--- EXERCISE OBJECTIVE ---
Would you retype all of these records exactly?

--- SOURCE DATA ---
++++

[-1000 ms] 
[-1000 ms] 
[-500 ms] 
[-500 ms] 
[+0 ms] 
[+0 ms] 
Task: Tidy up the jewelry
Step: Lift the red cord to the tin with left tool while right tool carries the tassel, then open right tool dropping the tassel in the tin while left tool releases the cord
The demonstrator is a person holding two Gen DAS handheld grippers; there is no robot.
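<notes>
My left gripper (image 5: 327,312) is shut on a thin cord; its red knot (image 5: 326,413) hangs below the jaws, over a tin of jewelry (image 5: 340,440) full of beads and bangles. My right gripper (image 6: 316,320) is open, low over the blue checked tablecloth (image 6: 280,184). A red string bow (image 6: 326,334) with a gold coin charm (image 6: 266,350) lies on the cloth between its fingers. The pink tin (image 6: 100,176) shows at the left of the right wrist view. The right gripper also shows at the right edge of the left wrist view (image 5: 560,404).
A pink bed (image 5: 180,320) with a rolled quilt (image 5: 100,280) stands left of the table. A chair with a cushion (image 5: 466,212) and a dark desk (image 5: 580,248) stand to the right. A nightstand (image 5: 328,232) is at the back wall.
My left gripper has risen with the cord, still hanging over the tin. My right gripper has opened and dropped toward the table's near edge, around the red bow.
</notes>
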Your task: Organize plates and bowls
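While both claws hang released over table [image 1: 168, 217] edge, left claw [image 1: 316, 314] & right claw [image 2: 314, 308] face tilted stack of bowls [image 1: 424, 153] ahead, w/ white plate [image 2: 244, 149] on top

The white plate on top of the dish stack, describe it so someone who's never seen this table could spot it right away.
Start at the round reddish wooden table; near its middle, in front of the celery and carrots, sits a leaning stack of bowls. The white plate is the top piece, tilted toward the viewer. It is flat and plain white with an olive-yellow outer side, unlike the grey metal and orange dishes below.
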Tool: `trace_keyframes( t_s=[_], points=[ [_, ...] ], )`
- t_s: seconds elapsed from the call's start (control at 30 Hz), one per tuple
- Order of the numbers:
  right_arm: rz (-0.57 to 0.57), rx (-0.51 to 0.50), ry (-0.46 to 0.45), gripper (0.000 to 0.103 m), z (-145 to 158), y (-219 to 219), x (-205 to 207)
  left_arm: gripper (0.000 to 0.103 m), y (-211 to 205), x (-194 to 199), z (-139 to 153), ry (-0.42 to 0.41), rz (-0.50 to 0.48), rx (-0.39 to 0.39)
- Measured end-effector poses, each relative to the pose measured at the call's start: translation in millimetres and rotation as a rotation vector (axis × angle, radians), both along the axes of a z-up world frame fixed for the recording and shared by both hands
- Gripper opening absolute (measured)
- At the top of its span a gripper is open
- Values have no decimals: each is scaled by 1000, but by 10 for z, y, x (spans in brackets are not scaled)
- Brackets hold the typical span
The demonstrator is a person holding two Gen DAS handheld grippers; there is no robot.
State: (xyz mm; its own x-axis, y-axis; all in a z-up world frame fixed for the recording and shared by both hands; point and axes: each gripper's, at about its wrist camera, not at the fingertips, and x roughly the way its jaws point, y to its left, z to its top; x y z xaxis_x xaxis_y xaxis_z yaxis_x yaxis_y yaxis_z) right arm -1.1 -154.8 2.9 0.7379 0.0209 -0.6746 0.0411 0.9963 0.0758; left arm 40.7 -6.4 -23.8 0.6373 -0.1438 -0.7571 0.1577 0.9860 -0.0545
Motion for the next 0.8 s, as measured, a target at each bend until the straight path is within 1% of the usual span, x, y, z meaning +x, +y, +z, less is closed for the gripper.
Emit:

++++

--- TASK RESPONSE ---
[-1000 ms] 
[-1000 ms] 
[-500 ms] 
[-500 ms] 
[+0 ms] 
[+0 ms] 
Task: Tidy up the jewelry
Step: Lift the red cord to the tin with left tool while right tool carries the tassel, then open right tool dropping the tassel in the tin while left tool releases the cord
The demonstrator is a person holding two Gen DAS handheld grippers; there is no robot.
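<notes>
My left gripper (image 5: 327,312) is shut on a thin cord; its red knot (image 5: 326,413) hangs below the jaws, over a tin of jewelry (image 5: 340,440) full of beads and bangles. My right gripper (image 6: 316,320) is open, low over the blue checked tablecloth (image 6: 280,184). A red string bow (image 6: 326,334) with a gold coin charm (image 6: 266,350) lies on the cloth between its fingers. The pink tin (image 6: 100,176) shows at the left of the right wrist view. The right gripper also shows at the right edge of the left wrist view (image 5: 560,404).
A pink bed (image 5: 180,320) with a rolled quilt (image 5: 100,280) stands left of the table. A chair with a cushion (image 5: 466,212) and a dark desk (image 5: 580,248) stand to the right. A nightstand (image 5: 328,232) is at the back wall.
My left gripper has risen with the cord, still hanging over the tin. My right gripper has opened and dropped toward the table's near edge, around the red bow.
</notes>
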Your task: Organize plates and bowls
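While both claws hang released over table [image 1: 168, 217] edge, left claw [image 1: 316, 314] & right claw [image 2: 314, 308] face tilted stack of bowls [image 1: 424, 153] ahead, w/ white plate [image 2: 244, 149] on top

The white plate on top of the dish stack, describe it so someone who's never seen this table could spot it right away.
Start at the round reddish wooden table; near its middle, in front of the celery and carrots, sits a leaning stack of bowls. The white plate is the top piece, tilted toward the viewer. It is flat and plain white with an olive-yellow outer side, unlike the grey metal and orange dishes below.
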Tool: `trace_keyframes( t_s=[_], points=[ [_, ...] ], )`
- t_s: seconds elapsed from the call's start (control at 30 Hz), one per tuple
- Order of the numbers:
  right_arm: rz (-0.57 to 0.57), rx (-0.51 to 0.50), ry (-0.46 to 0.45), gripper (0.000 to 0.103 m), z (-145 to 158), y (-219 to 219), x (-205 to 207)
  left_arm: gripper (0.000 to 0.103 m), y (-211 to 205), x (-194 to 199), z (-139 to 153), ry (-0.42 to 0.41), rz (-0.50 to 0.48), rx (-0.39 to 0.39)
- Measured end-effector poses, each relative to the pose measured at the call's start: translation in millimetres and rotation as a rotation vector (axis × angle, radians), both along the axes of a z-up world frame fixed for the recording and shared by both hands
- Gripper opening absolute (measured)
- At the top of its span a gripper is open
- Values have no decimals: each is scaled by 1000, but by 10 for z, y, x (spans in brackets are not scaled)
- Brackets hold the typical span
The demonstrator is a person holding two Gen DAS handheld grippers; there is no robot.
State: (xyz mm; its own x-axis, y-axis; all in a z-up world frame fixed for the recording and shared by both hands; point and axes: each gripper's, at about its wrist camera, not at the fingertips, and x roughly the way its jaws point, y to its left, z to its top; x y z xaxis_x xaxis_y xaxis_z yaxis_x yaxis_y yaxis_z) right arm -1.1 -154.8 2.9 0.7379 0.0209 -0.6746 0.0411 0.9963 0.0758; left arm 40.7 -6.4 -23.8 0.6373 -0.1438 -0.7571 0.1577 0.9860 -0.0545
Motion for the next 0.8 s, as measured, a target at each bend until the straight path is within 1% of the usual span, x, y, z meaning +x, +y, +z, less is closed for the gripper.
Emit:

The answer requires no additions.